Could it be that this is Blake's way of saying to the poor child that only God can help you - and then only after you die - and don't expect any justice from your miserable plight in this life because it is not going to happen? So be good and accept your lot in life, and it will be much easier if you do.

| Posted on 2008-02-08 | by a guest

.: oh dear :.

i found most of these analysis' usefull, however the one about Blake's true life as a sweeper made me laugh but that was its only use.
On with the analysis.
Blake's attack on the church is represented by the angel figure. As deceptive as the church can be, the angel exemplifies the false promise of afterlife bliss. The angel claims that only if the sweeper is 'a good boy' the child will be content ' never want of joy'. Blake shows his indignation of this concept through the use of irony; 'so if all do their duty they need not fear harm'children should be cherished not abused, their innocence should be preserved, not exploited. There fore their injust plight should not be treated as a way to earn a pleasant afterlife. Their treatment should be viewed as abhorent and discontinued.

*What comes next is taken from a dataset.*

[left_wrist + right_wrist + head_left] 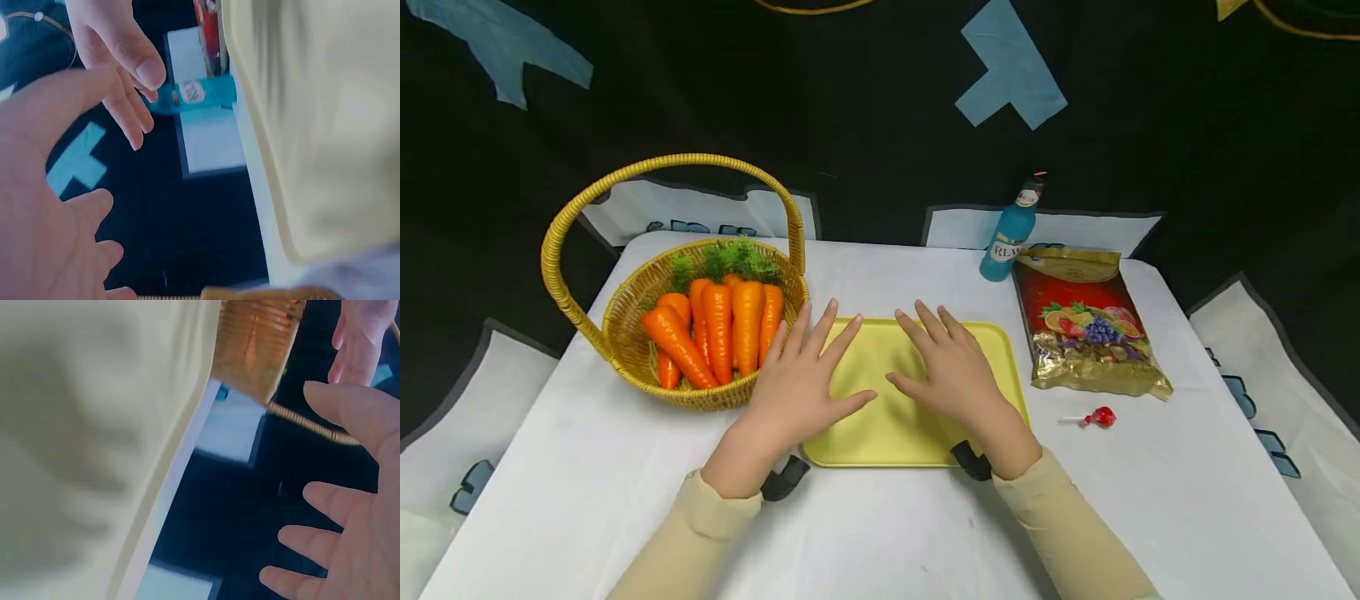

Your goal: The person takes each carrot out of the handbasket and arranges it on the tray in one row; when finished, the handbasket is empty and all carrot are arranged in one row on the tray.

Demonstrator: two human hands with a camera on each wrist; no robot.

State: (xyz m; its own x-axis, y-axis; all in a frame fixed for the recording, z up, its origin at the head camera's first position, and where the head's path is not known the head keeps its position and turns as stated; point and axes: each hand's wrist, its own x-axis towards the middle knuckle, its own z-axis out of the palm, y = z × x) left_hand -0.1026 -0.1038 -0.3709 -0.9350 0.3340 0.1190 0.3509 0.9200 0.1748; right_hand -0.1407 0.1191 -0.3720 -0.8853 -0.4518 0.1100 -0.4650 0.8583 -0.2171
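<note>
Both hands hover over a yellow tray [880, 442] at the middle of the table, palms down and fingers spread. My left hand [796, 383] is above the tray's left side, close to the wicker basket [700, 398] of carrots [718, 329]; it holds nothing. Over the tray's right part, my right hand [953, 371] is likewise without anything in its fingers. In the left wrist view the tray [331, 156] lies beside the left hand [50, 181]. The right wrist view has the right hand [356, 506] apart from the tray [156, 475].
A blue bottle [1004, 237] stands at the back right, beside a red and gold fruit-printed bag [1086, 325] lying flat. Nearer, a red lollipop [1101, 417] lies on the white table [880, 542]. The basket's tall handle [692, 160] arches up at the left.
</note>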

| Posted on 2007-09-27 | by a guest

.: Blake :.

Blake infact uses irony in the innocence poem, instead of it being the so called "protectors of the poor" church, it is a fellow chimney sweeper that cheers up little tommy dacre. Blake here is trying to emphasize that there is good and innocence found in the world, that if the children can imaginatively transcend their social boundaries then they "need not fear harm"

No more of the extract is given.